Quick note on patching Kubernetes resources

Drew Leske

In moving to self-hosting STRAP (sort of–where we host the Strapper application on platform) we have run into an issue where we rely on a file in local storage which we can’t furnish any other way.

Web applications I’ve developed over the last number of years have not relied on local storage, but an application that runs command-line tools is likely to run up again one of those tools making assumptions about how configuration can be defined, and here we are. That tool is kubectl and it needs to be present in order to run the Helm chart that deploys the Kubernetes resources.

Huh, on that for a moment

Whoah. It just occurred to me that Kubernetes itself exposes a REST API, and Terraform is all about using REST APIs, so why are there any command-line tools involved at all? Because Helm.

We actually looked at removing Helm as a middle layer and Archie got pretty far, but the main issue we were trying to get around wasn’t solved by doing so and we ran into a couple of wrinkles that didn’t seem to be worth ironing out. But maybe we should have another look at that.

Because the Kubernetes provider for Terraform can use your local file but the credentials can be specified in the code instead or in a variable.

Interesting! This article is still relevant though because I have to patch stuff from time to time and always have to look it up.

kubectl requires credentials to talk to the Kubernetes cluster and those credentials are going to be larger than a simple username and password. So far as I can tell there is no way to specify this via environment variables or on the command line.

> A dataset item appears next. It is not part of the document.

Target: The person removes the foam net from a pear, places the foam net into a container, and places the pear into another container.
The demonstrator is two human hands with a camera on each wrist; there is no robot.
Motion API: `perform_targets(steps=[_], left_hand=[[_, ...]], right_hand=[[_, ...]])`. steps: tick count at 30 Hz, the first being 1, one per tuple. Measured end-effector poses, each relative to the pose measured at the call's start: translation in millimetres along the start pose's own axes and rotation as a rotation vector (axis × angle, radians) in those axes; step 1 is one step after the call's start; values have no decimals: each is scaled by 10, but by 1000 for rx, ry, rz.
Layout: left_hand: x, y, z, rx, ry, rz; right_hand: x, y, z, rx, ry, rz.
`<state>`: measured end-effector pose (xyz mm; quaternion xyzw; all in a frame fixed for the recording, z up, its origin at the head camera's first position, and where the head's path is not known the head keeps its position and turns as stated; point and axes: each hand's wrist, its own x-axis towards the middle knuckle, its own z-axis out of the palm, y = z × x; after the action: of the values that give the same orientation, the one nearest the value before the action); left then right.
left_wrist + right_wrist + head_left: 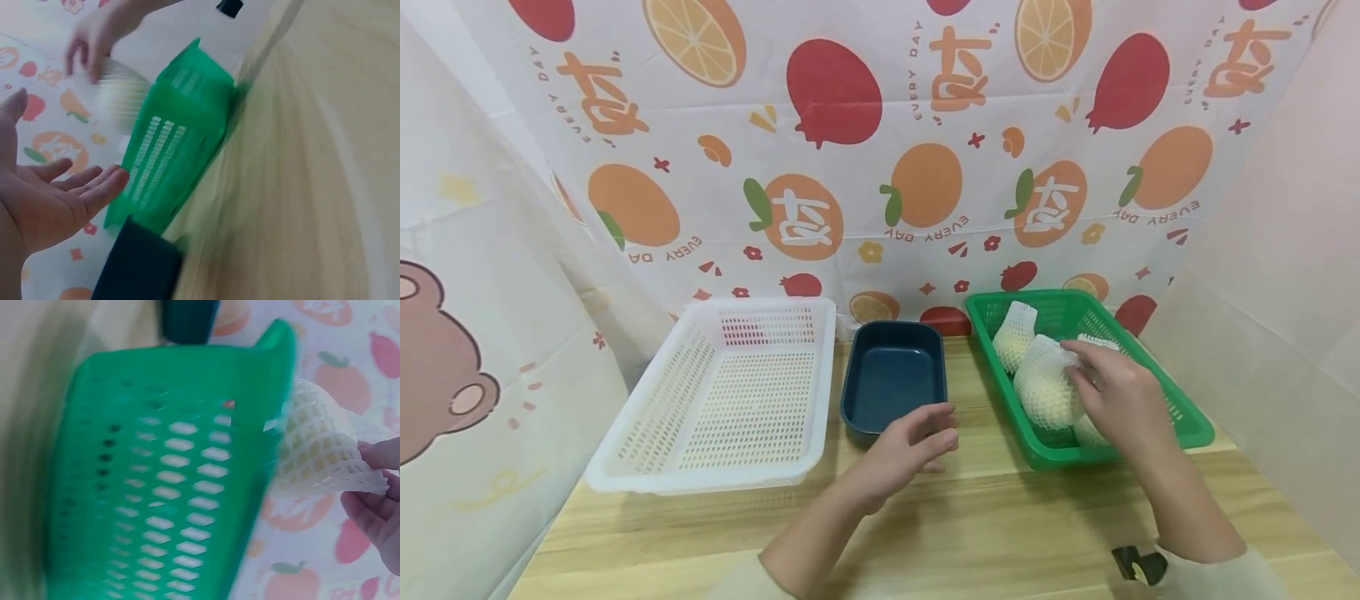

There’s just the file.

Strapper and STRAP itself do not currently manage local storage. There’s no mechanism for copying files in or out, and I don’t want to hack one in right now. But at the same time, I want Strapper to run on STRAP, because I want to get the benefits it brings to its hosted applications–stuff I don’t want to have to implement another way, like authentication.

So, to get things going, we can (big sigh) change the deployment of the Strapper application outside of STRAP to have this information available. This is obviously not ideal. This is a temporary hack, and even though we’re going to try to make it as painless as possible, I’m fully confident having to do this is going to be annoying enough that we’ll fix it soon enough.

The plan

To get the credentials present for kubectl to use, we’re going to:

  1. Create a secret in Kubernetes containing the essential definition of a minimal ~/.kube/config file;

  2. Create a volume in the deployment based on that secret;

  3. Mount that volume in the deployment’s containers.

I’ve tested this out with kubectl edit my-deployment and it works. This would be obnoxious to have to do every time Archie or I have to redeploy Strapper, so I’ve created a patch to handle this.

How that went

Enough prose and exposition. Let’s assume our usual example application called myapp.

Created a secret from the config file, in the correct namespace:

$ kubectl -n strap-myapp create secret generic kubeconf --from-file=$HOME/.kube/config

Patches are nontrivial in Kubernetes and there are multiple types for different contexts. A starting point would be the Kubernetes documentation on API object patching but if you’re new to it you might need to look at a few different examples to get the idea. In the end our use case is pretty simple, because we’re adding things that didn’t exist before (the volumes and mounts).

Here’s the patch, saved as myapp-deploy-patch.yaml:

spec:
  template:
    spec:
      containers:
      - name: myapp
        volumeMounts:
        - mountPath: /.kube
          name: kubeconf
      volumes:
      - name: kubeconf
        secret:
          secretName: kubeconf

Here’s how we apply the patch:

$ kubectl -n strap-myapp patch deploy strapp-myapp --patch-file myapp-deploy-patch.yaml

Final words

This was supposed to be short.

I don’t use kubectl patch very often: the killer app for me to tweak something in dev/test is kubectl edit which is just brilliant. But it’s like that weird screwdriver type you have at the bottom of your toolbox that you almost never use: when you need it, there’s nothing else that quite fits.

(Is that a really good metaphor or a really bad one? I can’t tell.)